Most of us do a lot of mindless munching. Without monitoring, it is difficult to recall what we ate even the previous day – go ahead…try it right now. Do you know how many days you reached your step goal in the last month or made it to the gym? It’s easy to see how tracking helps keep us aware of what we eat and how much we move.


We often select foods that we think are “pretty healthy,” only to discover they are higher in calories or added sugar than we realized. Tracking gives us a better understanding of the nutrition content of individual foods and how those can work together to help reach specific goals.


Tracking may provide a “pause button,” enabling us to make more deliberate food choices. When confronted with tempting, highly processed food, it can be easier to select a more rational option to meet your goals. Food choices become based on taste, availability, and how they will impact the goals you’ve set up.

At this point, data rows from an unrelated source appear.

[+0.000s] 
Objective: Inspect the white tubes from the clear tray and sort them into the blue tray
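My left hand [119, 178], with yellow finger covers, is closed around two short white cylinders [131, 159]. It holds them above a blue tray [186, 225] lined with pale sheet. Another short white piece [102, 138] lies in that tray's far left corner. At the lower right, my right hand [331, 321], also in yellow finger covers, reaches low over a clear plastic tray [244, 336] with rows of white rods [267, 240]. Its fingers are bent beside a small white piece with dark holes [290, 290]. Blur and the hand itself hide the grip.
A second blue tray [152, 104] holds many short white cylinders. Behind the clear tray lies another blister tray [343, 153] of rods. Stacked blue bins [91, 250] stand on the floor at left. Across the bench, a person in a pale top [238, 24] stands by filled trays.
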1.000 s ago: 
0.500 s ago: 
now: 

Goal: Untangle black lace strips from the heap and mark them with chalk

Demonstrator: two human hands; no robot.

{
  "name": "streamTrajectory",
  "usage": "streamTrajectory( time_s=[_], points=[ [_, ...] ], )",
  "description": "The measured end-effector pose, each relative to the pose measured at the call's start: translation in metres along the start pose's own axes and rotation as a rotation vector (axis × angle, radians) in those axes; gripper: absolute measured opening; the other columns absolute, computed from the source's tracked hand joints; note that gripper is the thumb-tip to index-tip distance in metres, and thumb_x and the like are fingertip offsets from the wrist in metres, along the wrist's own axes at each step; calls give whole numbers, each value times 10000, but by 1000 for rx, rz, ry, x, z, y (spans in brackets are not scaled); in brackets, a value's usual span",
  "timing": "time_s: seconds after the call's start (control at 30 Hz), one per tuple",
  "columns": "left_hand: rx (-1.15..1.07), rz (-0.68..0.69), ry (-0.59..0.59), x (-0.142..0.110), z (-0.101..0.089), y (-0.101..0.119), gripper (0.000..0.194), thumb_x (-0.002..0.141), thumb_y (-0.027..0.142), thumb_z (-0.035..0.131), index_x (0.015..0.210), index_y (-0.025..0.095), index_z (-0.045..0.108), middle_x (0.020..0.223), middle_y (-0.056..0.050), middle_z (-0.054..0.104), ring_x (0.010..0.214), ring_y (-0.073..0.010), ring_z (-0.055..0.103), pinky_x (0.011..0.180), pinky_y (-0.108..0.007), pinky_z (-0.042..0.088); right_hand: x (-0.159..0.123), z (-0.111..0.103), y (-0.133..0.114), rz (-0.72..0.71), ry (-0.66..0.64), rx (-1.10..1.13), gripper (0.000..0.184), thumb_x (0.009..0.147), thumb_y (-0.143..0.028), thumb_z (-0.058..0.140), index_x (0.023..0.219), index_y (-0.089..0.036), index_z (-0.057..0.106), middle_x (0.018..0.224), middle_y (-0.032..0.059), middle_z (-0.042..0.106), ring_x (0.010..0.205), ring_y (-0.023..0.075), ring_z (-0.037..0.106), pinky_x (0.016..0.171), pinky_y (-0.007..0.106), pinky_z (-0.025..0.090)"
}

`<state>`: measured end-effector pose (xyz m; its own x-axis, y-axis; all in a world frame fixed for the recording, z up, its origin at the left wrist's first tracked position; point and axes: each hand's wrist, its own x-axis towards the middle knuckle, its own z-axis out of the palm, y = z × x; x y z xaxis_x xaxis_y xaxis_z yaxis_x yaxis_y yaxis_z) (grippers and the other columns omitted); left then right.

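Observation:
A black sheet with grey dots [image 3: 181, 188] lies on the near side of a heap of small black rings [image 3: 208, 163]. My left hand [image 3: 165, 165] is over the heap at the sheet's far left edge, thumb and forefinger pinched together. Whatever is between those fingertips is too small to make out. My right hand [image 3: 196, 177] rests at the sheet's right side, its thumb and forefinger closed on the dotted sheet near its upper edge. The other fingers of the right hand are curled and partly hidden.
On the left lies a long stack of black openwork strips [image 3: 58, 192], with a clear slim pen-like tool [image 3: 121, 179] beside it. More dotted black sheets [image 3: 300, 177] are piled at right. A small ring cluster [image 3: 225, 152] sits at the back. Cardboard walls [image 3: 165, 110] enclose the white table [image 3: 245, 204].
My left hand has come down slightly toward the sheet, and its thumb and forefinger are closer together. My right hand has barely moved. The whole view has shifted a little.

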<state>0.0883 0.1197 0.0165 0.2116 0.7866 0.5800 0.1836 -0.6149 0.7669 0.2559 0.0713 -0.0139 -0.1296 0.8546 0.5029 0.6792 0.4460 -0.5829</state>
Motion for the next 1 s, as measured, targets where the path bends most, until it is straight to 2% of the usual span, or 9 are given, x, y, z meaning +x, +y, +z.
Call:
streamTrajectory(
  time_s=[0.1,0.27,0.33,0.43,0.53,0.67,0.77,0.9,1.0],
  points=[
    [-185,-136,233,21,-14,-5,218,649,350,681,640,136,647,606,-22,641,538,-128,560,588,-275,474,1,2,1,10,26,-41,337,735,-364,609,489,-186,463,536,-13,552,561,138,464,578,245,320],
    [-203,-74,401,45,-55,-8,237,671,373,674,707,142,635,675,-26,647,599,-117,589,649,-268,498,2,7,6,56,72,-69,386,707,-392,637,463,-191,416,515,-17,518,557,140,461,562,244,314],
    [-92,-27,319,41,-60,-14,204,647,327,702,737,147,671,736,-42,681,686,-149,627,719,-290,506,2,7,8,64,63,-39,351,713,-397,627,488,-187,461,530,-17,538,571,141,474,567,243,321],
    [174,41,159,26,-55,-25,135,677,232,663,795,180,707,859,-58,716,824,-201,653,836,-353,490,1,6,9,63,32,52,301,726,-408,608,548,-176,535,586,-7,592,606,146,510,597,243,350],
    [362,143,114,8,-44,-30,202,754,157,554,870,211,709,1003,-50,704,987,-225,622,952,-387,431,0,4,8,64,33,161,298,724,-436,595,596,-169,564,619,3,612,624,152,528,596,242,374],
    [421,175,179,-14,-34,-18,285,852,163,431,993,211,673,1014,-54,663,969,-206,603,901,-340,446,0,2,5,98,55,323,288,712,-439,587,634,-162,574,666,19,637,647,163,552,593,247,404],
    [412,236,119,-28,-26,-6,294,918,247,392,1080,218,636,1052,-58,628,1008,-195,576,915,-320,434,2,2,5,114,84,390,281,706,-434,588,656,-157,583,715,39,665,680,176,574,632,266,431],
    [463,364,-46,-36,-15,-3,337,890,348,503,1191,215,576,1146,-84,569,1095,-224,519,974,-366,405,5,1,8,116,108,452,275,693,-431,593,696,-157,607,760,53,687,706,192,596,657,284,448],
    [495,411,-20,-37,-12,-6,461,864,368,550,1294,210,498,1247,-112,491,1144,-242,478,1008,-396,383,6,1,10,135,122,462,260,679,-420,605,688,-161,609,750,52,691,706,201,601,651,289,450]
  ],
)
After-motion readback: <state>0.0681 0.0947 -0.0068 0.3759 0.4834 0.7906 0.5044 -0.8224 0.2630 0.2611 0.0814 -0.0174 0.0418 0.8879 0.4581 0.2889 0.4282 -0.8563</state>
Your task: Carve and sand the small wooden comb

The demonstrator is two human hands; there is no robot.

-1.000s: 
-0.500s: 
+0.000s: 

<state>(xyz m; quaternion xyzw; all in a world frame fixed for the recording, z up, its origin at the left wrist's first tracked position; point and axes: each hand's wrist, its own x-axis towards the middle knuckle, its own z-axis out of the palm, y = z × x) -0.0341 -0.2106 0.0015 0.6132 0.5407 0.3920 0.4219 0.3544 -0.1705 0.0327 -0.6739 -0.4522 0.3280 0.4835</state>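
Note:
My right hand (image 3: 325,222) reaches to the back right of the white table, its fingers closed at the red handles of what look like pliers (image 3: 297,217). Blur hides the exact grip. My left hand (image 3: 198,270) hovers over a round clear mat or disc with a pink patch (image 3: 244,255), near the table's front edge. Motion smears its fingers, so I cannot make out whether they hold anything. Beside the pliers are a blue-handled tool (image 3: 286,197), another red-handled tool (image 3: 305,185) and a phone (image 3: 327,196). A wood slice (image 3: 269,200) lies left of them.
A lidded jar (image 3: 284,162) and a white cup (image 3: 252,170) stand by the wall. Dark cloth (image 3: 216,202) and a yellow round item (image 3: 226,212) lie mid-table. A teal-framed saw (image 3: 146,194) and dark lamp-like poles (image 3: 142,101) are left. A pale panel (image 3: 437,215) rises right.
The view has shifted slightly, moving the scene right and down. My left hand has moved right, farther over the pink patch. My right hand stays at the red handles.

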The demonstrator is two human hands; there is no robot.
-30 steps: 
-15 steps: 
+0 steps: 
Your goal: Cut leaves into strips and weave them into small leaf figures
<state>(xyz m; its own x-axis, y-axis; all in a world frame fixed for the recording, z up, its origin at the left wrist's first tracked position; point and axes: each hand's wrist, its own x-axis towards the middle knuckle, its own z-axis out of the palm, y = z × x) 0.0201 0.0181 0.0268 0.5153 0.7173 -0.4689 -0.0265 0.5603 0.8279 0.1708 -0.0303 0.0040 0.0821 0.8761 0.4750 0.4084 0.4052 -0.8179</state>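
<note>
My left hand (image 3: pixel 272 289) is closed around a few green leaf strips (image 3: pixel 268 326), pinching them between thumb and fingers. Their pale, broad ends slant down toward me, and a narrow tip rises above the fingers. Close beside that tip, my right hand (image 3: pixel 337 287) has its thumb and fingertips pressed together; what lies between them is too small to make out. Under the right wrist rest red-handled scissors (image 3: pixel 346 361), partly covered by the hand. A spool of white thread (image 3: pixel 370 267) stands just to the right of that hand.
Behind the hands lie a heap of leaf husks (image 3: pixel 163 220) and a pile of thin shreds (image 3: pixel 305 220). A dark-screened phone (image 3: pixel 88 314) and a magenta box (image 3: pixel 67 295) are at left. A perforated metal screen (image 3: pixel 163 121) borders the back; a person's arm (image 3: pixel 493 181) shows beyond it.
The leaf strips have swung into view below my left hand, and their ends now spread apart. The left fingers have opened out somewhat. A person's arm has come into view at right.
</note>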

Tracking gives you actual numbers to work with. Calories, protein, number of steps, vegetable servings, water intake, consistency of supplements, whichever numbers are essential to you, tracking gives them to you. In place of a vague, “my portions seem to be larger,” you’ll have concrete numbers to work with.

Real Numbers.

The nutritionists have calculations that can estimate calorie needs, but each person has an individual caloric requirement. It can vary based on:

  • The number of diets previously attempted – the cycle of weight loss followed by weight gain often leads to a change in body composition and a lowered metabolic rate.
  • The amount of movement in a day – this includes intentional exercise and activities of daily living.
  • Other factors, such as age, genetic, medical conditions, and medications.


During times of stress, you may resort to more highly processed foods and foods with added sugar. Calories may creep up. Tracking allows you to see how shifts in your intake and lifestyle over time impact your weight and may help you get back on track sooner.

Reality Check.

A portion of almonds is 24 nuts, but if you’ve allotted 100 calories for a snack, 15 nuts are your personal portion size. Even after weight loss surgery, portion distortion is a real thing. Food packaging, restaurant meal size, and societal norms require that we stay vigilant to keep portions small.


Tracking steps, squats, the number of yoga classes, or any other exercise goal gives you a sense of accomplishment and encourages you to do more. Ditto with hitting food goals – the more milestones you reach, the more motivated you become to keep going.

Use these tips to establish a successful tracking habit if you’re ready to give tracking a chance.

What to Track 

First things first, decide what to track. You’ll want to be sure to record the information that is most helpful to you personally.

Fitness app concept on touchscreen. Mobile phone and tracker on the wrist. Icons for web: fitness healthy food and metrics. Flat style vector illustration.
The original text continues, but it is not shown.